Multipage bvecs means that one 'struct bio_bvec' can hold multiple pages
which are physically contiguous instead of one single page used in linux
kernel for long time.
2) why is multi-page bvec introduced?
Kent proposed the idea[1] first.
As system's RAM becomes much bigger than before, and huge page, transparent
huge page and memory compaction are widely used, it is a bit easy now
to see physically contiguous pages from fs in I/O. On the other hand, from
block layer's view, it isn't necessary to store intermediate pages into bvec,
and it is enough to just store the physicallly contiguous 'segment' in each
io vector.
Also huge pages are being brought to filesystem and swap [2][6], we can
do IO on a hugepage each time[3], which requires that one bio can transfer
at least one huge page one time. Turns out it isn't flexiable to change
BIO_MAX_PAGES simply[3][5]. Multipage bvec can fit in this case very well.
As we saw, if CONFIG_THP_SWAP is enabled, BIO_MAX_PAGES can be configured
as much bigger, such as 512, which requires at least two 4K pages for holding
the bvec table.
With multi-page bvec:
- Inside block layer, both bio splitting and sg map can become more
efficient than before by just traversing the physically contiguous
'segment' instead of each page.
- segment handling in block layer can be improved much in future since it
should be quite easy to convert multipage bvec into segment easily. For
example, we might just store segment in each bvec directly in future.
- bio size can be increased and it should improve some high-bandwidth IO
case in theory[4].
- there is opportunity in future to improve memory footprint of bvecs.
3) how is multi-page bvec implemented in this patchset?

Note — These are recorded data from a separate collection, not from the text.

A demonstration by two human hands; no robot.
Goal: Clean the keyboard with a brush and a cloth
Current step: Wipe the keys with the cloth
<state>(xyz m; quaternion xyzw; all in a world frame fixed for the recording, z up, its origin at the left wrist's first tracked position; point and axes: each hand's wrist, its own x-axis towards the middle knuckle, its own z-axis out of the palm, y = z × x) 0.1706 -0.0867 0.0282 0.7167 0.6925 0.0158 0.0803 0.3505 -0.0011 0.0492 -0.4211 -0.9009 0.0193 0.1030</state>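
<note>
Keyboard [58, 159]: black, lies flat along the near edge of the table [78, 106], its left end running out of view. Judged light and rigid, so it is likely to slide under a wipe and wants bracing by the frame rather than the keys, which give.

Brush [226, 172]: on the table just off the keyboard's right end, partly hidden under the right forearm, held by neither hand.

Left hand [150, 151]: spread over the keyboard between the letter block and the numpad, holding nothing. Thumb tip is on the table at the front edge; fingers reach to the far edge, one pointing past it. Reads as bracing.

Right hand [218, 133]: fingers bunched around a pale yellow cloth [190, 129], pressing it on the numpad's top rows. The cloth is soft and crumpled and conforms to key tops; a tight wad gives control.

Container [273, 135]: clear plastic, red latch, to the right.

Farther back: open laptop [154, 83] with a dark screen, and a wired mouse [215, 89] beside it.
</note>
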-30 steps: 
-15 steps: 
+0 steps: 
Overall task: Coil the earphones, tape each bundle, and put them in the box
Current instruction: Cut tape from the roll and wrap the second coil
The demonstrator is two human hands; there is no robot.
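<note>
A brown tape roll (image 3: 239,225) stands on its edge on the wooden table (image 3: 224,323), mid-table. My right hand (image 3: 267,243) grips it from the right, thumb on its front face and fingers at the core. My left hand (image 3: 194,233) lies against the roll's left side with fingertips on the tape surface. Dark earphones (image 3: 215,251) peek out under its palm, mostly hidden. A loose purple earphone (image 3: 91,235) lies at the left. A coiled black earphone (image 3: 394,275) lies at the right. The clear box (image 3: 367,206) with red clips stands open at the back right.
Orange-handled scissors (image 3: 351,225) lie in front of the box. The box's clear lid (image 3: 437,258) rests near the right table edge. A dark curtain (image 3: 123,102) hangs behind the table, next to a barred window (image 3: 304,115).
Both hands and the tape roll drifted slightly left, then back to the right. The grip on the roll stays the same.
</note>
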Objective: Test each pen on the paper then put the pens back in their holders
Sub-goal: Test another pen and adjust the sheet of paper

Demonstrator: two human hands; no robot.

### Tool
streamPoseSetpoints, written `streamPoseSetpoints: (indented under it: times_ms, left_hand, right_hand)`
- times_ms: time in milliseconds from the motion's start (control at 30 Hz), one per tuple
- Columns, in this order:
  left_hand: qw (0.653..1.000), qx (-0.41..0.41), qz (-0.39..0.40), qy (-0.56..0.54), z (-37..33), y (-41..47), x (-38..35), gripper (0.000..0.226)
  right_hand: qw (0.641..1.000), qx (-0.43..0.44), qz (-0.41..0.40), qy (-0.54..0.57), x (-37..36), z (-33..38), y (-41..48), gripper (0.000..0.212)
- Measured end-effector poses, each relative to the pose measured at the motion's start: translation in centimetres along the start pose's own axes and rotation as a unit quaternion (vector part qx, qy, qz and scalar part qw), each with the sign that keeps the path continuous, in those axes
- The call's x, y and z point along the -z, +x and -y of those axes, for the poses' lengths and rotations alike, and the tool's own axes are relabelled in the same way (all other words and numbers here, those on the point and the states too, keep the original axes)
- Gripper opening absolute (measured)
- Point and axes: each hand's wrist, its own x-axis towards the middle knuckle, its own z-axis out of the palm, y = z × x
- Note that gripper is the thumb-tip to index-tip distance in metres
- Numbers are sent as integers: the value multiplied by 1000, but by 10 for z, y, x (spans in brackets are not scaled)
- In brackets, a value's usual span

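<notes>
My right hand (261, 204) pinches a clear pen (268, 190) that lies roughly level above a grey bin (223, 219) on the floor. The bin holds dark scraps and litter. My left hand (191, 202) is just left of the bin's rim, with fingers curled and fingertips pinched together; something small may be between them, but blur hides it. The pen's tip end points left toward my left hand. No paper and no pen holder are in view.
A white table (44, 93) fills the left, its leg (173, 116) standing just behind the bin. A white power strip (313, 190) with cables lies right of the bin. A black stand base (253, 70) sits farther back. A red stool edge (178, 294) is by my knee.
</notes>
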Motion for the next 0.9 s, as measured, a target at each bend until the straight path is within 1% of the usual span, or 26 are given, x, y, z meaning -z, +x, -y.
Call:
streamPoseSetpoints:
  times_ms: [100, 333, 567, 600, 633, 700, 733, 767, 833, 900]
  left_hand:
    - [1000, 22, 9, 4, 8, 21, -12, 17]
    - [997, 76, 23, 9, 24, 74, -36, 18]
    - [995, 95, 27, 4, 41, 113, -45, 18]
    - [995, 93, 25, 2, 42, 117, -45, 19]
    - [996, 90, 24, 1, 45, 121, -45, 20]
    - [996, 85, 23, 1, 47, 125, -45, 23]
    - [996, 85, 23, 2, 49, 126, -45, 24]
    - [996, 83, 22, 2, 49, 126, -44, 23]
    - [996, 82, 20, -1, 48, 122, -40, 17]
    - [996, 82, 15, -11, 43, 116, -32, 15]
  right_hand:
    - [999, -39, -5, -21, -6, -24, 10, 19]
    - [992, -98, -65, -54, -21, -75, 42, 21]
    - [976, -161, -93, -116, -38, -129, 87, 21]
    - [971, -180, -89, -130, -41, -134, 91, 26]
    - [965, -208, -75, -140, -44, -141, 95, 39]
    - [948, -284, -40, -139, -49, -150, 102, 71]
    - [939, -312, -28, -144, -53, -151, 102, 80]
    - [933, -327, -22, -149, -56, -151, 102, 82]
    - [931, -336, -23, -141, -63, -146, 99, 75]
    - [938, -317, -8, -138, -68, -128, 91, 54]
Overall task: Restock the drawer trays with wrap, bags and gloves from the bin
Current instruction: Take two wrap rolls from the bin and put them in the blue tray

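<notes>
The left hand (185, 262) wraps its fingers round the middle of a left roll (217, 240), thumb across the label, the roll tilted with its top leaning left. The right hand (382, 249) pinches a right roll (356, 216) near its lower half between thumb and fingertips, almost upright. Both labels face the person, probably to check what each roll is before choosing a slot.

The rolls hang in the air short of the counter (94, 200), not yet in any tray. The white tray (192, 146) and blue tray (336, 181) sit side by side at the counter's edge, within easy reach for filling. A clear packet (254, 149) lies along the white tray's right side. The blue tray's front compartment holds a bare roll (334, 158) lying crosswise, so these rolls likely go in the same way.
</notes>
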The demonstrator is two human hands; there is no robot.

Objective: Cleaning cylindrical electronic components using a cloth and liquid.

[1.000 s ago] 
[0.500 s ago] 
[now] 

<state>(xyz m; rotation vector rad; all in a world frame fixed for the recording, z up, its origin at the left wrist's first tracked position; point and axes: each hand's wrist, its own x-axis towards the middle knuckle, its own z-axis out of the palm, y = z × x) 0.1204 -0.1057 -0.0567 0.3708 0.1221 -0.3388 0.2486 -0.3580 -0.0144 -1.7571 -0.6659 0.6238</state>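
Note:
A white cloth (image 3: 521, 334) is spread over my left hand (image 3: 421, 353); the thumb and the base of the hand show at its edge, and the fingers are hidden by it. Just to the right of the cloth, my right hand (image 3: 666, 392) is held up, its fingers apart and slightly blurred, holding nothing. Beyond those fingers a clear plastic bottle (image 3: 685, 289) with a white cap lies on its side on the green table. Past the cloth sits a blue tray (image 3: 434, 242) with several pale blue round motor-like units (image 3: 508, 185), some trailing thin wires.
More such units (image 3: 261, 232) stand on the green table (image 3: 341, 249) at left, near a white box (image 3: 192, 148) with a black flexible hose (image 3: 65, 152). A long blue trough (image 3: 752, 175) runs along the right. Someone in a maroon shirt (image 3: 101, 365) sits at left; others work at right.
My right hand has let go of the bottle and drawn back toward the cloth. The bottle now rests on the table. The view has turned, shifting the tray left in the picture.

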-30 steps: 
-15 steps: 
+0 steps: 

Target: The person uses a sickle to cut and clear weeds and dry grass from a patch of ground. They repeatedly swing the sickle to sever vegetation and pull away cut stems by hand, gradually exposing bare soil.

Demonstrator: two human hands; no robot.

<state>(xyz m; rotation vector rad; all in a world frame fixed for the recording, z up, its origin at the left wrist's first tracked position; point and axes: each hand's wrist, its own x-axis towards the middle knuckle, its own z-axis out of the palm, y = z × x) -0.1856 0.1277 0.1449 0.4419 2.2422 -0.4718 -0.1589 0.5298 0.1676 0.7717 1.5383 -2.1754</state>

Patch 1 fixes one issue of misusing on bio->bi_vcnt.
Patches 2 ~ 15 implement multipage bvec in block layer:
- put all tricks into bvec/bio/rq iterators, and as far as
drivers and fs use these standard iterators, they are happy
with multipage bvec
- introduce bio_for_each_bvec() to iterate over multipage bvec for splitting
bio and mapping sg
- keep current bio_for_each_segment*() to itereate over singlepage bvec and
make sure current users won't be broken; especailly, convert to this
new helper prototype in single patch 21 given it is bascially a mechanism
conversion
- deal with iomap & xfs's sub-pagesize io vec in patch 13
- enalbe multipage bvec in patch 14
Patch 16 redefines BIO_MAX_PAGES as 256.
Patch 17 documents usages of bio iterator helpers.
Patch 18~19 kills NO_SG_MERGE.
These patches can be found in the following git tree:
git: https://github.com/ming1/linux.git for-4.21-block-mp-bvec-V11
Lots of test(blktest, xfstests, ltp io, ...) have been run with this patchset,
and not see regression.
Thanks Christoph for reviewing the early version and providing very good
suggestions, such as: introduce bio_init_with_vec_table(), remove another
unnecessary helpers for cleanup and so on.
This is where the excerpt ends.